Top of GIVEN INFORMATION

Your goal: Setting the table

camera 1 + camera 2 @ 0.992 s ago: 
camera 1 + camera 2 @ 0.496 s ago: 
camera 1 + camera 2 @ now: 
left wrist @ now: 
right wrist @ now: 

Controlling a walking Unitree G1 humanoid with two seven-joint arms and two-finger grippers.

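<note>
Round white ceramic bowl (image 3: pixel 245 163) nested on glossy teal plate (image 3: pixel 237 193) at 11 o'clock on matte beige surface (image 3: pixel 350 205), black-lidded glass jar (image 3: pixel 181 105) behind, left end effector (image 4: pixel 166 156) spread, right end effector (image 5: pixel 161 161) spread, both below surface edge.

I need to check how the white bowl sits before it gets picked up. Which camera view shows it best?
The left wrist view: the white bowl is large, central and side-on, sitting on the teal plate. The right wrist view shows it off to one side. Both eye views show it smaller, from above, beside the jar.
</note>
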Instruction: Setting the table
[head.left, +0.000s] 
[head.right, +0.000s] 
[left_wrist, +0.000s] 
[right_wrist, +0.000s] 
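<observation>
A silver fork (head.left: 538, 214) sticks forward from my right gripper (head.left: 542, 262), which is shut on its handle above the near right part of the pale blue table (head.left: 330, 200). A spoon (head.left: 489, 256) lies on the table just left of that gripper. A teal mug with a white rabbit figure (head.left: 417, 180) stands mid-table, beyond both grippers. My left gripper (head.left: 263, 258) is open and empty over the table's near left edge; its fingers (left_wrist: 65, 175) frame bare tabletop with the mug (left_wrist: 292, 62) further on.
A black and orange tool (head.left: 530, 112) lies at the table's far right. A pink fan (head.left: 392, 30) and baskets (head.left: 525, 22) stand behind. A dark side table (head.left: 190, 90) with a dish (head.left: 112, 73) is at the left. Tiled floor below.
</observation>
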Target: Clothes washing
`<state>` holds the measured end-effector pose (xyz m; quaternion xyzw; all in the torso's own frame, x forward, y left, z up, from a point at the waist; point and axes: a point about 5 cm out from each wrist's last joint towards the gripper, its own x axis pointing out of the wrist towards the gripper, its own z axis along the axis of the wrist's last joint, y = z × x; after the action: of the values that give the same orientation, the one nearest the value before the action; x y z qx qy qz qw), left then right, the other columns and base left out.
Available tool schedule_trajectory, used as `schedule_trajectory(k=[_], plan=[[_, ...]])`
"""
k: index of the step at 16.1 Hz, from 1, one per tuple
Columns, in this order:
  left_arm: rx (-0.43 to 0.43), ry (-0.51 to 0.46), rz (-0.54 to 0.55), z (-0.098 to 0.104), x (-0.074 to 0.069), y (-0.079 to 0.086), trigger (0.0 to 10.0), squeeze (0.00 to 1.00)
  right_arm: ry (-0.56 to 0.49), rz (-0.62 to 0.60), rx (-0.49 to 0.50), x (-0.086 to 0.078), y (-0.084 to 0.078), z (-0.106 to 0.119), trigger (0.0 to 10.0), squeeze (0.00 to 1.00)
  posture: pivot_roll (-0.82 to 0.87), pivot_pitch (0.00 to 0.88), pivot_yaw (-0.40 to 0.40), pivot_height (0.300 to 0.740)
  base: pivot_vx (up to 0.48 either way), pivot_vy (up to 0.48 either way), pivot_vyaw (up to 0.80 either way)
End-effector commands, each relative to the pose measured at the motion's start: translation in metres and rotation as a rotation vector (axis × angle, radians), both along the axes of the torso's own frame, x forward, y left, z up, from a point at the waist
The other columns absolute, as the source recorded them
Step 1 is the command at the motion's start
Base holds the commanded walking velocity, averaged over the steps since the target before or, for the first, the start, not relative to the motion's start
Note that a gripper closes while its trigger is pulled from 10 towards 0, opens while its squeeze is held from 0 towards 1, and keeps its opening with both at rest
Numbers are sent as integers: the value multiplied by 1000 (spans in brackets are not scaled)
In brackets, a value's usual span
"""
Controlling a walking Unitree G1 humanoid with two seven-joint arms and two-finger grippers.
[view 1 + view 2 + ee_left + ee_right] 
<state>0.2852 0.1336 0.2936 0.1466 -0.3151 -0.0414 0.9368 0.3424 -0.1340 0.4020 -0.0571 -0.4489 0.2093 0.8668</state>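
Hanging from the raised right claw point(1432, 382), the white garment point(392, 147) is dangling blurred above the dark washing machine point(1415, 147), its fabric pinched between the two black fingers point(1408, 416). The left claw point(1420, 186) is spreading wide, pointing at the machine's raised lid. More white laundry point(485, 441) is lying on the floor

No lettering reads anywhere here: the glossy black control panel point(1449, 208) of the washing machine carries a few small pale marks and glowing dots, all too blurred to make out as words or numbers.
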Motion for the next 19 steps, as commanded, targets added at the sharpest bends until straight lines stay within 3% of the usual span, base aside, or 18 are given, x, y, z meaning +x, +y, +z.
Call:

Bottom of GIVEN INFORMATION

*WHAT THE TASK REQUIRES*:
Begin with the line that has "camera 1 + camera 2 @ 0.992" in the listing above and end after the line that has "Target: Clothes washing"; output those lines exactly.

*WORKED SOLUTION*:
camera 1 + camera 2 @ 0.992 s ago: 
camera 1 + camera 2 @ 0.496 s ago: 
camera 1 + camera 2 @ now: 
left wrist @ now: 
right wrist @ now: 

Controlling a walking Unitree G1 humanoid with two seven-joint arms and two-finger grippers.

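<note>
Round white ceramic bowl (image 3: pixel 245 163) nested on glossy teal plate (image 3: pixel 237 193) at 11 o'clock on matte beige surface (image 3: pixel 350 205), black-lidded glass jar (image 3: pixel 181 105) behind, left end effector (image 4: pixel 166 156) spread, right end effector (image 5: pixel 161 161) spread, both below surface edge.

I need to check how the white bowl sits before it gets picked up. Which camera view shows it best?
The left wrist view: the white bowl is large, central and side-on, sitting on the teal plate. The right wrist view shows it off to one side. Both eye views show it smaller, from above, beside the jar.
</note>
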Instruction: Setting the table
[head.left, +0.000s] 
[head.right, +0.000s] 
[left_wrist, +0.000s] 
[right_wrist, +0.000s] 
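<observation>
A silver fork (head.left: 538, 214) sticks forward from my right gripper (head.left: 542, 262), which is shut on its handle above the near right part of the pale blue table (head.left: 330, 200). A spoon (head.left: 489, 256) lies on the table just left of that gripper. A teal mug with a white rabbit figure (head.left: 417, 180) stands mid-table, beyond both grippers. My left gripper (head.left: 263, 258) is open and empty over the table's near left edge; its fingers (left_wrist: 65, 175) frame bare tabletop with the mug (left_wrist: 292, 62) further on.
A black and orange tool (head.left: 530, 112) lies at the table's far right. A pink fan (head.left: 392, 30) and baskets (head.left: 525, 22) stand behind. A dark side table (head.left: 190, 90) with a dish (head.left: 112, 73) is at the left. Tiled floor below.
</observation>
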Target: Clothes washing

There is nothing more to add to the answer.